Fair enough, but Home Again breaks little new ground with a mostly desexualized affair that stems less from desire than from confusions caused by a dissolving marriage. Besides, the whole age thing would have been more daring had Alice been written as a 50-year-old woman.
Witherspoon's Alice Kinney has arrived in Los Angeles with her two daughters (Eden Grace Redfield and Lola Flannery) to occupy the house of her late father, a well-respected director who also was known for his womanizing.
While partying at a bar with girlfriends on the occasion of her 40th birthday, Alice meets Harry (Alexander), an aspiring filmmaker.
Harry has arrived in LA with two filmmaking buddies (Nat Wolff and Jon Rudnitsky). The trio hopes to sell a screenplay writing based on a short that gained some recognition of the festival circuit.
After a drunken attempt at romance between Alice and Harry misfires, the three young men wind up living in Alice's guest house where they engage in annoyingly positive interactions with Alice's daughters and prove to be ideal tenants.

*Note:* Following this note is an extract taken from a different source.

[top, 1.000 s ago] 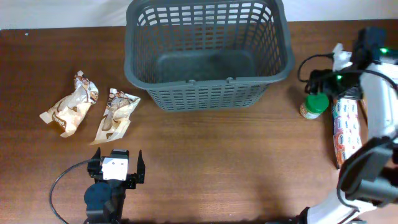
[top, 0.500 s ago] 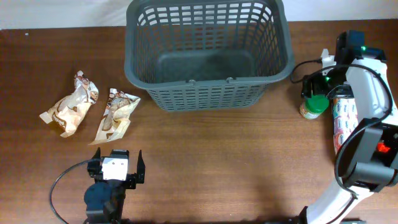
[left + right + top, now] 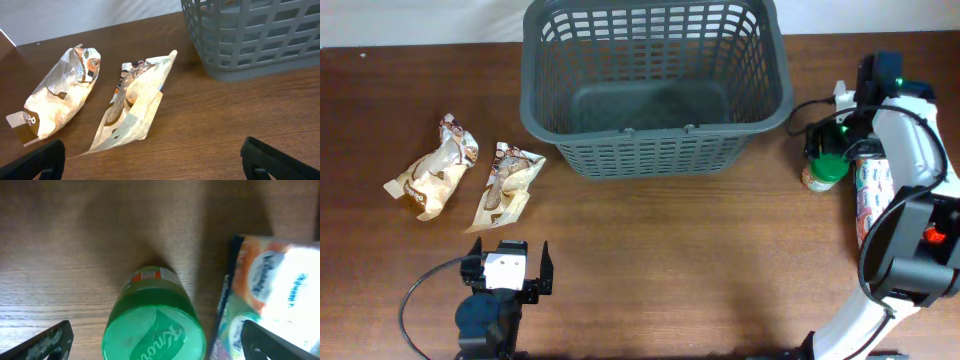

Why not? They're not paying rent.
It's nice to see Candice Bergen in a brief role as Alice's mother, the woman who suggests that Alice shelter these apparently talented young men. Too bad, the screenplay gives Bergen so little to do.
Alice and Harry eventually begin a romance. The other two guys also have their eyes on Alice, but behave like gentlemen who become ridiculously (if not amusingly) protective of her when her estranged husband (Michael Sheen) arrives with hopes of patching up the marriage.
Director Hallie Meyers-Shyer -- the daughter of filmmakers Nancy Meyers (The Intern) and Charles Shyer (Baby Boom) -- has made the kind of romantic comedy that seems to exist behind the walls of a gated community where suffering is limited and all consequences easily are attenuated.
In starting her own business, Alice meets the duplicitous Zoey (Lake Bell), who hires Alice to decorate a child's bedroom. Zoey takes advantage of Alice, treating her like a nanny. Oh, the indignity.
OK, so rom-coms often rely on easy to swallow situations and posh surroundings, environments that soothe, offering palliative care for reality-weary audiences. But it's definitely disappointing to see Witherspoon, who created a real character in HBO's Big Little Lies, step backward into a world in which the most adventurous thing anyone might do is forgo the luxury of a personal shopper.